La pubblicità ha bisogno di fondarsi su conoscenze scientifiche, e deve utilizzare ricerche motivazionali per conoscere i propri utenti; inoltre attraverso le ricerche mira a conoscere l’andamento del mercato, ma nello stesso tempo cerca di mantenere il segreto sulle sue indagini. La pubblicità si dispiega quando c’è distanza tra produttore e consumatore, e quest’ultimo ha bisogno di stimolare il consumo; fiorisce quindi dove c’è produzione industriale di beni di consumo.
Morin analizza due coppie di elementi concettuali che possono spiegare il funzionamento della pubblicità: da una parte la coppia informazione/incitamento, dall’altra la coppia ripetizione/innovazione. Se l’informazione può essere considerata come ciò che in un messaggio è nuovo, le info di base che il mittente fornisce al destinatario, e la ripetizione il fattore primario dell’incitamento, si può pensare che queste ultime due si confondano tra di loro: la ripetizione è così un modo di moltiplicare l’informazione per pubblici differenti mentre si ottiene un effetto di incitamento sullo stesso pubblico. Per quanto riguarda l’innovazione, questa deve giocare sia al livello del prodotto, dove deve significare quindi continuo progresso, sia al livello della propria efficacia, per rinnovare sempre il messaggio.
La pubblicità si sforza con tutti i mezzi di eccitare il desiderio della merce, e ha compreso immediatamente che bisognasse introdurre nella merce qualità libidinali non necessariamente ad essa intrinseche: il produttore le introduce nell’estetica del prodotto, il pubblicitario nell’associazione del messaggio. La pubblicità utilizza dunque l’attrattiva estetica, che mescola all’attrattiva ludica e alla desiderabilità erotica: un intero settore pubblicitario si sforza di divertire, attirando l’attenzione del pubblico riconoscente per il divertimento provocatogli.

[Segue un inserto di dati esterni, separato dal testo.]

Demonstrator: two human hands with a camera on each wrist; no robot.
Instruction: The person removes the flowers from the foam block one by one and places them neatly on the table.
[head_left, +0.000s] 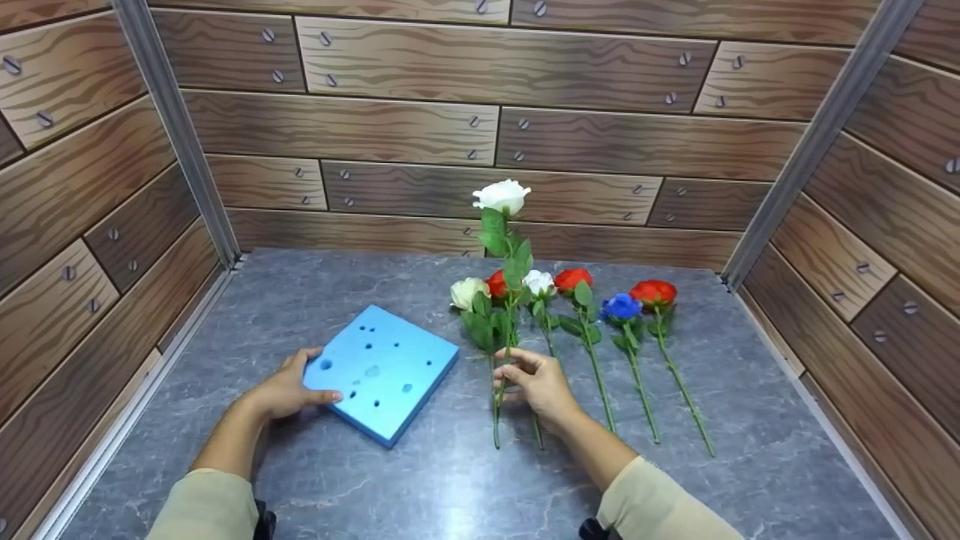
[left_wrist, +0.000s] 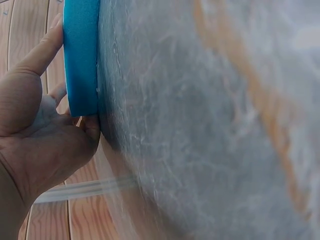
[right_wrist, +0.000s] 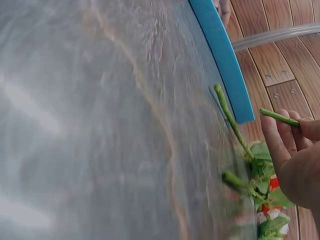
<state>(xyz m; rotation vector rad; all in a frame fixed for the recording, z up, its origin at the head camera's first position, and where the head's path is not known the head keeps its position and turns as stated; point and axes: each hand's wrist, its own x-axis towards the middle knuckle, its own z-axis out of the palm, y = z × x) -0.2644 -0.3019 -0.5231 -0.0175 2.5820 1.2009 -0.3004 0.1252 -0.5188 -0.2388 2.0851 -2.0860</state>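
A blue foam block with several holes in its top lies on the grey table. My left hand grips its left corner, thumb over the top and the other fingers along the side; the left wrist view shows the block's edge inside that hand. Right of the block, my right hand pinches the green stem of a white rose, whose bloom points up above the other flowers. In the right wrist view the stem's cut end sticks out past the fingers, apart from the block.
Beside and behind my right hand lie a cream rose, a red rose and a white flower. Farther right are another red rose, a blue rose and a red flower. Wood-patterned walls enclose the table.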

L’altra via molto importante per risvegliare il desiderio è quella dell’eros: ma se è utile erotizzare le merci, è pur vero che non tutte si prestano all’erotizzazione; e inoltre quest’ultima non è soggetta solo a limiti (come la censura), ma anche pericoli, rischiando di suscitare la sofferenza più che il piacere del desiderio, e di deviare sull’eros vero e proprio il piacere che invece dovrebbe far deviare sulla merce. Nel frattempo, la pubblicità deve impegnarsi anche a adulare il consumatore, sottolineando il suo individualismo; e nello stesso tempo però lo rende schiavo, sottomesso al mondo del consumismo. Possiamo andare ad analizzare quindi l’evoluzione della pubblicità, in tre diverse ere: nell’era primaria c’era bisogno di beni di prima necessità, e la pubblicità era fondata essenzialmente sull’informazione del messaggio e sulla sua ripetizione; nella seconda era, quella del progresso, si doveva comunicare l’innovazione, e favorire l’incitamento; la terza era è infine quella dello sviluppo, privilegia prodotti che riguardano la personalità individuale; finiamo in un universo in cui tutti i prodotti hanno una qualità magica, e la pubblicità è fautrice della coazione al consumo: l’azione pubblicitaria è mirata a trasformare il prodotto in droga, in modo che il suo acquisto-consumo procuri l’immediata euforia e sollievo, ma comporti l’asservimento; il messaggio deve sia eccitare che turbare, far pregustare il prodotto e obbligare il consumatore all’acquisto.